With all that being said, add games, fun, storylines, comic strips and educational content and homework help and a way for the kids to provide ideas, apps, videos and you get www.iLAND5.com. A solution that can handle a large community in a safe and fun online network. Please take a look and ask others to do the same, it's all FREE. I know this is a good site. I have my child on it.

-- Posted by Roxanna on Thu, Dec 11, 2008, at 1:46 PM

I know this site is good. Here is my story about www.iLAND5.com and www.safewave.org. My son was the victim of an imposter profile on MySpace that accused him of illegal and obscene activity that was completely false.

I contacted Safewave.org for direction and help. SafeWave, creators of iLAND5, a bully-free and predator-free website for kids that's free to use, and Debbie Johnston helped me navigate the system to have the imposter profile removed and finally stopped 3 months of humiliation for my son before it got any worse.

Even though the page was removed makes no difference, anything that is ever posted on the internet is out there for forever. You can watch his interview with Dr. Phil by going to Safewave.org and clicking on 'In the News'. Education and a safe place to put kids on the internet is the key. If all social networking sites were like SafeWave and verified the users identification before they could become a member, things like what happened to my son would not happen. I hope schools and parents put their kids on iLAND5.com.

-- Posted by Sparks on Thu, Dec 11, 2008, at 1:53 PM

With regard to the story, I wanted to offer a great web filtering tool that was recently awarded the seal of approval from both the National Parenting Center and Parent-Tested-Parent-Approved for its ability to keep children safe while online. Livia Web Protection http://www.liviaweb.com is a new software filtering tool designed to help parents keeps their kids from accessing adult content while also keeping them safe from websites where child predators may lurk.

-- Posted by Rey on Thu, Dec 11, 2008, at 8:03 PM

The only answer to the problem raised in this article is by using online age verification systems such as the biometric age verification online, in real-time, provided by VerificAge (www.verificage.com):

- It establishes full segregation between adults and children online

- Does not use any kind of data base. Eliminating risks involved in storing and maintaining data.

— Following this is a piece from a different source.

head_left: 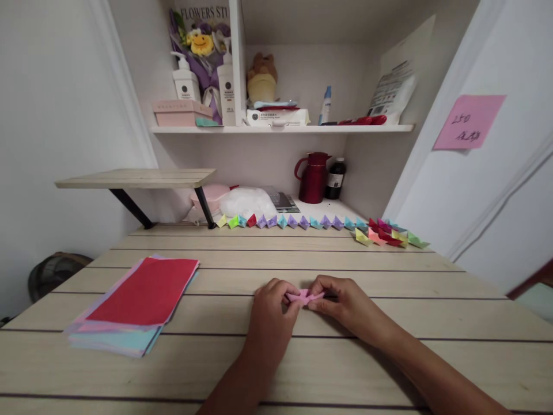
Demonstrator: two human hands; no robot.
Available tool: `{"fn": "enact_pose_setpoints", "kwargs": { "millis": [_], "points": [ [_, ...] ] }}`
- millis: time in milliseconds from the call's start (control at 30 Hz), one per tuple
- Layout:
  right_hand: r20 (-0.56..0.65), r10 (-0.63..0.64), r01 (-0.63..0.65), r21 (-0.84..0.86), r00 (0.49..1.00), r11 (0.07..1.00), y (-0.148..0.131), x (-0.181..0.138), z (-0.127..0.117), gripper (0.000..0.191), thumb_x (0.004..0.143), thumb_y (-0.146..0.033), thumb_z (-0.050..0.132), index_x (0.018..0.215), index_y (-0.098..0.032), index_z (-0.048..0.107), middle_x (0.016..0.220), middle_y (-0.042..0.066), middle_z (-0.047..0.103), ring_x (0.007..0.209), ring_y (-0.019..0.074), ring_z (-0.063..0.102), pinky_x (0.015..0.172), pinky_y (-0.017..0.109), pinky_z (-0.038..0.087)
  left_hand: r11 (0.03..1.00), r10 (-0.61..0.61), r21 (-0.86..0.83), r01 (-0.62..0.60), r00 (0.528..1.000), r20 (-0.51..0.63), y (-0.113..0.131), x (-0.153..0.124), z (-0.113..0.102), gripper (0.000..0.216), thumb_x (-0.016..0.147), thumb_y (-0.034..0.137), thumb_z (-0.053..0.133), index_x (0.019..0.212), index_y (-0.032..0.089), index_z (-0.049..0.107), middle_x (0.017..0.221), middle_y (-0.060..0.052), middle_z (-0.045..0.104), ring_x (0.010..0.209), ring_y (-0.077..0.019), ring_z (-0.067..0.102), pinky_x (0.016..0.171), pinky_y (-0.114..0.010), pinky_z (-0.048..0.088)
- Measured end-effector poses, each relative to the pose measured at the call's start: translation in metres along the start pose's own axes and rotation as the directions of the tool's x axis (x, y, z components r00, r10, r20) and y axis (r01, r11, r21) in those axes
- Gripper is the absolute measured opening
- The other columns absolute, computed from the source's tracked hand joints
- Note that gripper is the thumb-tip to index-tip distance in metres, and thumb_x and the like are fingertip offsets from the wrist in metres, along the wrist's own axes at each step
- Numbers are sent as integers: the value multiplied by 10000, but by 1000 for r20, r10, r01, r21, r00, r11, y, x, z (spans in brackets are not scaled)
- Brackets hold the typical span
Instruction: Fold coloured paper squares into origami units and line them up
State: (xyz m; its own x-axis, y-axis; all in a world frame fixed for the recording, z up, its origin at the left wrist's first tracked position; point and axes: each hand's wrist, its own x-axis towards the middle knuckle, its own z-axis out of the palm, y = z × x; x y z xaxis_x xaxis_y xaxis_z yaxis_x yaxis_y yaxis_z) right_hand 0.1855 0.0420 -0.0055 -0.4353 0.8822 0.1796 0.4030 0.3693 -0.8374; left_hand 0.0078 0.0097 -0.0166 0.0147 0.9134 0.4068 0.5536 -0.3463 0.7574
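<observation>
A small folded pink paper piece [305, 296] sits just above the wooden desk [302, 357], pinched at both ends. My left hand [273, 311] grips its left end with curled fingers. My right hand [341, 304] grips its right end the same way. To the left lies a stack of coloured paper sheets [138, 302] with a red sheet on top. Along the desk's far edge runs a row of several folded paper boats [294, 222] in mixed colours, ending in a cluster [389, 235] at the right.
A raised wooden shelf [138, 177] on black brackets stands at the back left. A dark red jug [313, 177] and a dark bottle [336, 178] sit in the back alcove. The upper shelf [280, 129] holds bottles and boxes. A pink note [469, 122] hangs on the right wall.
</observation>
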Motion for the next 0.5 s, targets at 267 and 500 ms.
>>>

- It does not identify the user personally but rather his/her age group category; therefore, the user's privacy cannot be jeopardized.

- The system is based on a "one time" biometric measurement that can distinguish a child from an adult with a very high accuracy rate.

- It can assert a user's age every time he wishes to access a website, content, or while interacting with others

It seems that VerificAge's solution is going to change the surfing culture on the Net and increase dramatically children's safety online.